YOUR OBJECTIVE:
Would you restate the listing word for word, with the images omitted?

DATA SECTION:

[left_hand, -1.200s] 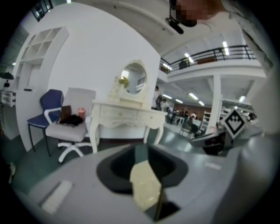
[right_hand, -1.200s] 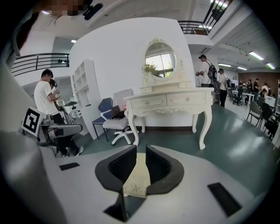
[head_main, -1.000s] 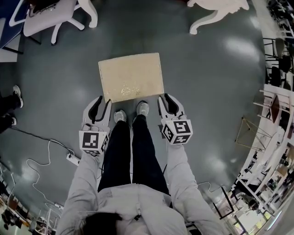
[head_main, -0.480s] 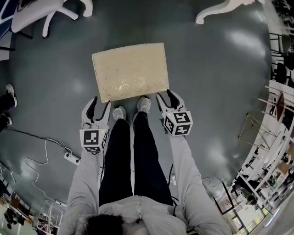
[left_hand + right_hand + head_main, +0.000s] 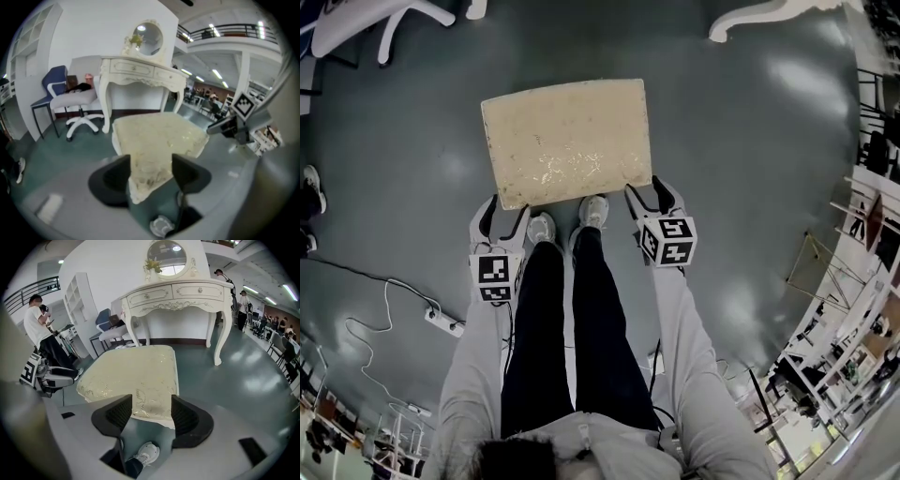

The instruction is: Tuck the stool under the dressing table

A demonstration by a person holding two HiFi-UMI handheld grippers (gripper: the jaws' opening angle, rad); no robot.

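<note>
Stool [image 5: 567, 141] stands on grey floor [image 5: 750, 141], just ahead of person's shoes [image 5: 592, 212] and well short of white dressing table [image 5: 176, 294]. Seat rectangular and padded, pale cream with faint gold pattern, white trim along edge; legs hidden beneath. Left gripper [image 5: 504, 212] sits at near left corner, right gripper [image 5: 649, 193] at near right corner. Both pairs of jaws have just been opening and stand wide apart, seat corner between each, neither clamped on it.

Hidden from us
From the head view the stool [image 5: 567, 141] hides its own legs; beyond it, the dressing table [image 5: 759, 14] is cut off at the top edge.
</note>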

TASK ANSWER:
[left_hand, -1.200s] 
[right_hand, -1.200s] 
[head_main, -1.000s] 
[head_main, -0.480s] 
[left_hand + right_hand + head_main, +0.000s] 

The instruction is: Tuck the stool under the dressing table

A demonstration by a person holding two HiFi-UMI handheld grippers (gripper: the jaws' opening angle, rad); no robot.

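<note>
Stool [image 5: 567, 141] stands on grey floor [image 5: 750, 141], just ahead of person's shoes [image 5: 592, 212] and well short of white dressing table [image 5: 176, 294]. Seat rectangular and padded, pale cream with faint gold pattern, white trim along edge; legs hidden beneath. Left gripper [image 5: 504, 212] sits at near left corner, right gripper [image 5: 649, 193] at near right corner. Both pairs of jaws have just been opening and stand wide apart, seat corner between each, neither clamped on it.

Hidden from us
From the head view the stool [image 5: 567, 141] hides its own legs; beyond it, the dressing table [image 5: 759, 14] is cut off at the top edge.
</note>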

The exercise is complete with this answer.